Organic wine will remain niche market, despite surge in sales says IWSR

Organic wine sales are set to rocket in the next five years as increasingly ecologically aware consumers switch to pesticide free beverages.
However, their market share will remain relatively small worldwide, according to a newly released study by the IWSR whic has shown that sales of organic still wine will reach one billion bottle sby 2022, up from 676 million last year and nearly three times the 349 million bottles sold in 2012.
Despite this growth in sales, this would mean that organic wines - those cultivated without chemical pesticides or fertilizers – would still only account for 3.6% of the total market, as compared to 2.4% in 2017.

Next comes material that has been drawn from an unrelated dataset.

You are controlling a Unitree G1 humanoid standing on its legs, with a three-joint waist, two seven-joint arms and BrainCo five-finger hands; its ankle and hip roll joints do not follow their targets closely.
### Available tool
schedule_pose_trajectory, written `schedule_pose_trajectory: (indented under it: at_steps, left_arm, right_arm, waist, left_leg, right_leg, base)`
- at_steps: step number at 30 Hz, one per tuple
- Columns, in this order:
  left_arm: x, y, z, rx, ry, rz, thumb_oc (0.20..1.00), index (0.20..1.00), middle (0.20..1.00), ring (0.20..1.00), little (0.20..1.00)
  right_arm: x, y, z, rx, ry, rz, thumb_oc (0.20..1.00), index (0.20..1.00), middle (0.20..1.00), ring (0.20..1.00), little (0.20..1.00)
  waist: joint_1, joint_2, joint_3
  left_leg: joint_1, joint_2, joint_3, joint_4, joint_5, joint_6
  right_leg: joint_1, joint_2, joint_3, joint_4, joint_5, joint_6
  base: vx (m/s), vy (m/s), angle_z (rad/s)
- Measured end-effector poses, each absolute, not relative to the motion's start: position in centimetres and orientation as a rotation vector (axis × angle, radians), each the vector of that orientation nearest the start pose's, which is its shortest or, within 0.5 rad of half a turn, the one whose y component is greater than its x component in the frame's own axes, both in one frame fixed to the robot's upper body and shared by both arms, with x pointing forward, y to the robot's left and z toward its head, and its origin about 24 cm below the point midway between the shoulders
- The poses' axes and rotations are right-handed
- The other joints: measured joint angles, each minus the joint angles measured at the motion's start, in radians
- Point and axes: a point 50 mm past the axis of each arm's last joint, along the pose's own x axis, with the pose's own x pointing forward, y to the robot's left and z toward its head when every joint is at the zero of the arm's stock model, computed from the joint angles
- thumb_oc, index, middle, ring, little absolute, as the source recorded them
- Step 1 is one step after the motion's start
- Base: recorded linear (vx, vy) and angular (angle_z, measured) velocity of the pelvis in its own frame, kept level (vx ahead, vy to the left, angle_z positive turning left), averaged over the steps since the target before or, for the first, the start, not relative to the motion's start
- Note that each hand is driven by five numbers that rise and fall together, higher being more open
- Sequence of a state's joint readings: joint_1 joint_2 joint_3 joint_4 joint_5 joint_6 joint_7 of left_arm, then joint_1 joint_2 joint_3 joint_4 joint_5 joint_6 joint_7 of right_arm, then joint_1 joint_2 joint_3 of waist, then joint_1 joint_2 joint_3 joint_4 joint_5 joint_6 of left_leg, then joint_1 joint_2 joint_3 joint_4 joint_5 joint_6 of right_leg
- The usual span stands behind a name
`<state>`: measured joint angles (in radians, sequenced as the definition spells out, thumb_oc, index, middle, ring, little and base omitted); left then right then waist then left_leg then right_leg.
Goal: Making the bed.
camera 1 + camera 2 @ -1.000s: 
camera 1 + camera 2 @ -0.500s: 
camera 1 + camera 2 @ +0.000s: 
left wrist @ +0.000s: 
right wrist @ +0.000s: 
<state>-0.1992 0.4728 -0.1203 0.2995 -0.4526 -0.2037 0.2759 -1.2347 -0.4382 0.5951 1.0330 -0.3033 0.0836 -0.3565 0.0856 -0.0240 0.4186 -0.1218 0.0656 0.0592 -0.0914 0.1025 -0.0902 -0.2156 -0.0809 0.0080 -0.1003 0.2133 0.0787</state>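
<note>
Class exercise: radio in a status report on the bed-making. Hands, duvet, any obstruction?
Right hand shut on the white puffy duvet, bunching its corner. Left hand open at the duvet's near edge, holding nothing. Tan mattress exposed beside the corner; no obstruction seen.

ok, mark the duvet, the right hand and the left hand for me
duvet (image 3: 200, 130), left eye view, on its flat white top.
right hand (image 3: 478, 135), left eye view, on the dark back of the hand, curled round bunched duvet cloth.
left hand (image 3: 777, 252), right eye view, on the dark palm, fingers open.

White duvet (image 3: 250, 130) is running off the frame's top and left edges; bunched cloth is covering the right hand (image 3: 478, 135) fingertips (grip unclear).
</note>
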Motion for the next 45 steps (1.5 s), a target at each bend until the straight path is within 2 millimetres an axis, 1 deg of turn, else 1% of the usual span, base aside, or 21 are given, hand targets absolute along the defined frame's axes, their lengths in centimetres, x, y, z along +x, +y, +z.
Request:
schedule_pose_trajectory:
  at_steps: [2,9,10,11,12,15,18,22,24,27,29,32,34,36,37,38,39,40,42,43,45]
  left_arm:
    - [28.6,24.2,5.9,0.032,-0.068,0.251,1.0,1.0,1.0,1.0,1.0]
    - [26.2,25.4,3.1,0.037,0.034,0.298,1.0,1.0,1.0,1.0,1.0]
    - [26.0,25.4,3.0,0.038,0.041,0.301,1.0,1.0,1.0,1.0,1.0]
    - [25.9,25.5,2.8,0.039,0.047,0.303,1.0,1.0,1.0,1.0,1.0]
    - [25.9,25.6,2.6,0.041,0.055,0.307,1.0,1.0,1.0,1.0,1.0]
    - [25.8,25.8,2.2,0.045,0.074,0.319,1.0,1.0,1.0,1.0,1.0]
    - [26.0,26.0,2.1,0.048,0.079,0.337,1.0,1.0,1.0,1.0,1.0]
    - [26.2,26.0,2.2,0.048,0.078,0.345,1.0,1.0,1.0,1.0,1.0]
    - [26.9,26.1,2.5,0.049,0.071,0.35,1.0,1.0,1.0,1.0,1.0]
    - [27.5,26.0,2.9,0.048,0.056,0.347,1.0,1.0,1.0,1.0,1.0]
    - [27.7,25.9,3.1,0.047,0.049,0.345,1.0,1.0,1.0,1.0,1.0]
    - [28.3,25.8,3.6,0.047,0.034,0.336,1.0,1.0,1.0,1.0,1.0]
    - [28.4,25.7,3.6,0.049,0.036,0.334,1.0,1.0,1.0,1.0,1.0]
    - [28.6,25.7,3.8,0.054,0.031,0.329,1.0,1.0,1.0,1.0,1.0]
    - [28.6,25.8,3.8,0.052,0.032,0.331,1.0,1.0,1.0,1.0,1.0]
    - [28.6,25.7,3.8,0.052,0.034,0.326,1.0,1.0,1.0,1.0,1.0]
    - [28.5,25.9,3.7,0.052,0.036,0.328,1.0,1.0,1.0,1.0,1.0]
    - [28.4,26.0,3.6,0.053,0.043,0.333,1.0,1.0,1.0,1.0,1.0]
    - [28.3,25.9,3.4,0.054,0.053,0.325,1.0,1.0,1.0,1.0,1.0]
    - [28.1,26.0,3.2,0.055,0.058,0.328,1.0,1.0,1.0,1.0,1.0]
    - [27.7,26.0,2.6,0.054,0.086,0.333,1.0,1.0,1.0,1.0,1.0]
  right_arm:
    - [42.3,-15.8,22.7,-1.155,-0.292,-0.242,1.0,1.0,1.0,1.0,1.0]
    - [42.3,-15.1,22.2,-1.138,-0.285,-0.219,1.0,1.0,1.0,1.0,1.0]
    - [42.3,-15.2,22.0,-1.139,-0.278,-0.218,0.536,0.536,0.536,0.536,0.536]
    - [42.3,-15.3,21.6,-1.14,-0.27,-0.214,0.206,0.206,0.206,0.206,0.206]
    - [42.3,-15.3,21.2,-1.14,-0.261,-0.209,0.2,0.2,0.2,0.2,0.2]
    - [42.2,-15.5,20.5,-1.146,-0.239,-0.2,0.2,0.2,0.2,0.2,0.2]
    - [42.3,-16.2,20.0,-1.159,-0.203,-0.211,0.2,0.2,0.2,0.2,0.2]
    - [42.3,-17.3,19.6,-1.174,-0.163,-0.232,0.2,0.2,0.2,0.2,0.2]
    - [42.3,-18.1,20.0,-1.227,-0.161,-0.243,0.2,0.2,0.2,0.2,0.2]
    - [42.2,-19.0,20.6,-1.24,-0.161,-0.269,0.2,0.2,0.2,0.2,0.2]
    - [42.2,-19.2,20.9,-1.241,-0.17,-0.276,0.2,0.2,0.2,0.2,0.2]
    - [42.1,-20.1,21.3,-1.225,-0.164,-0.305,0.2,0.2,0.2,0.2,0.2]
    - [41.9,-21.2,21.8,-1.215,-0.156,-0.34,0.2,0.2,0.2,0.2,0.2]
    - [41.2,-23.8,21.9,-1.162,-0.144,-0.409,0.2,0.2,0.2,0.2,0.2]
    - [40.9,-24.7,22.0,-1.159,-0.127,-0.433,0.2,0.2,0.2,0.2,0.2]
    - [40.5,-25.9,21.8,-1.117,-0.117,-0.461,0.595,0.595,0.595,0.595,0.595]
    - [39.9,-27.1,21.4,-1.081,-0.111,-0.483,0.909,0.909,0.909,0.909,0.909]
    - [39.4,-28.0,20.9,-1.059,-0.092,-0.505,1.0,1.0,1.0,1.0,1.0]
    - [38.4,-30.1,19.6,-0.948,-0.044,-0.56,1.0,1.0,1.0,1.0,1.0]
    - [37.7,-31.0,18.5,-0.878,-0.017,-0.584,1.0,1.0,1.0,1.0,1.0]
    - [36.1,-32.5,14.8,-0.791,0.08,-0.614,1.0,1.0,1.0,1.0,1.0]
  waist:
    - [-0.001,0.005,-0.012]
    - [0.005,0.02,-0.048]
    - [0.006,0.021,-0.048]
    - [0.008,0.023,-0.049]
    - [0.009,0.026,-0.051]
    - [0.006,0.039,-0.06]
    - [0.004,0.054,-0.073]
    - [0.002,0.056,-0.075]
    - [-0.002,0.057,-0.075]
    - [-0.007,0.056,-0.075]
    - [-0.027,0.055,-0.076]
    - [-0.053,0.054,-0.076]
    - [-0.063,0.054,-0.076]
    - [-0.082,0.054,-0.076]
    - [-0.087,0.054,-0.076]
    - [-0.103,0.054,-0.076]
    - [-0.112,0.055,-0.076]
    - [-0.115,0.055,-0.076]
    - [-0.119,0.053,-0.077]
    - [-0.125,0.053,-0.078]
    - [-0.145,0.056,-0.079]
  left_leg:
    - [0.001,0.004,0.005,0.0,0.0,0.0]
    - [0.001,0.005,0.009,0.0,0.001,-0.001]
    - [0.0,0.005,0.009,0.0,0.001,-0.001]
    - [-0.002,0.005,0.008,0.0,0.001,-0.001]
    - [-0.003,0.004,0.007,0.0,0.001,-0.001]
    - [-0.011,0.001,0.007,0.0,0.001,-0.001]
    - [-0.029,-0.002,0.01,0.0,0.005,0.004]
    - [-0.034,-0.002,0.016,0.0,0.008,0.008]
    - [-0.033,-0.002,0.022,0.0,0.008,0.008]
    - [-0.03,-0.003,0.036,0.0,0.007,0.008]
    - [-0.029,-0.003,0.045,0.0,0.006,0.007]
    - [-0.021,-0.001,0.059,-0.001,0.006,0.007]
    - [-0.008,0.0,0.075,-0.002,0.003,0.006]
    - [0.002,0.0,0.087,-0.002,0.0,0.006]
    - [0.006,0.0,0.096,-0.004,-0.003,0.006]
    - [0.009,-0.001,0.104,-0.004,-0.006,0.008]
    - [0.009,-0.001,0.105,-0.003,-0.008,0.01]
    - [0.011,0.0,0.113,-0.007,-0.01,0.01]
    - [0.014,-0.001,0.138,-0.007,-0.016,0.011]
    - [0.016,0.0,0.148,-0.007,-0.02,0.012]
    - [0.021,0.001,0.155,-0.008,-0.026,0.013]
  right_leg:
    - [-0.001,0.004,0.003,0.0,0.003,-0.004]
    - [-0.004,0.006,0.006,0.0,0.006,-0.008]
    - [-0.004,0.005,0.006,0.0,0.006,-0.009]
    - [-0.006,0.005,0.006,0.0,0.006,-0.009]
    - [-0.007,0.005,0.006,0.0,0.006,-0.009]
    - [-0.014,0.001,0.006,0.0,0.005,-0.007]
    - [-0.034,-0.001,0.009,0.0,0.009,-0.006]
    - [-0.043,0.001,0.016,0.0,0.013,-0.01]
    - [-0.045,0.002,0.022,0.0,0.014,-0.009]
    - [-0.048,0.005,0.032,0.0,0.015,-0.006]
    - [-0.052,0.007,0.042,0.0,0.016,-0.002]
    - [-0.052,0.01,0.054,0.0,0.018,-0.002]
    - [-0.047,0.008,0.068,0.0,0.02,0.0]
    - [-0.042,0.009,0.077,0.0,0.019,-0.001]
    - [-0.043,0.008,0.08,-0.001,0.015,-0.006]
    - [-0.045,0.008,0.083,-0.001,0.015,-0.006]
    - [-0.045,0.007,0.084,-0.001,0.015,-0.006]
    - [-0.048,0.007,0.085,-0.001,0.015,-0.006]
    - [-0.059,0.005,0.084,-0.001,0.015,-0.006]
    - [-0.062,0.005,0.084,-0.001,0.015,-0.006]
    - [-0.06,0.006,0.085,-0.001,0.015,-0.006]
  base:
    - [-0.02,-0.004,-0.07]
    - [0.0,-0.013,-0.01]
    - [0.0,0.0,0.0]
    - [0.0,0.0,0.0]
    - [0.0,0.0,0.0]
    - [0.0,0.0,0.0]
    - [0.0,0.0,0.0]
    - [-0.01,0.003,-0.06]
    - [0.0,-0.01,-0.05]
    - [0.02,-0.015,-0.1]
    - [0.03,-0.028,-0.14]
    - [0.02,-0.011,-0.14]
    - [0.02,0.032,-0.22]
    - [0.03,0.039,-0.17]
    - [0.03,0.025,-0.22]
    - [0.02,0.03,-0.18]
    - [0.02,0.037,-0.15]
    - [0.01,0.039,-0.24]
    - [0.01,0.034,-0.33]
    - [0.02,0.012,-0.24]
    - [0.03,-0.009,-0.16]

“There is a big margin for organic wine to keep rising,” said the IWSR research director Jose Luis Hermoso, speaking to Reuters.
Nearly 80% - or four bottles in every five - sold last year were in Europe, Germany, France and the UK accounting for a full half of the total market. Sales of organic wine in France are notably strong, with the market share expected to hit 7.7% by 2022.
Chateau Latour is one of the latest estates in France to gain its organic wine certification, but many other producers have abandoned their organic initiatives, discouraged in some cases by increased criticisim of the use of alternative pesticides such as copper and sulphur, or by fungi attacks on their unprotected vines.
There has been a slowdown of vineyards switching to organic in recent months within the key producing nations, and the IWSR predicts that by 2022 there will be 545,000 hectares earmarked for organic production, compared to the 408,000 in 2017 and 284,000 in 2012.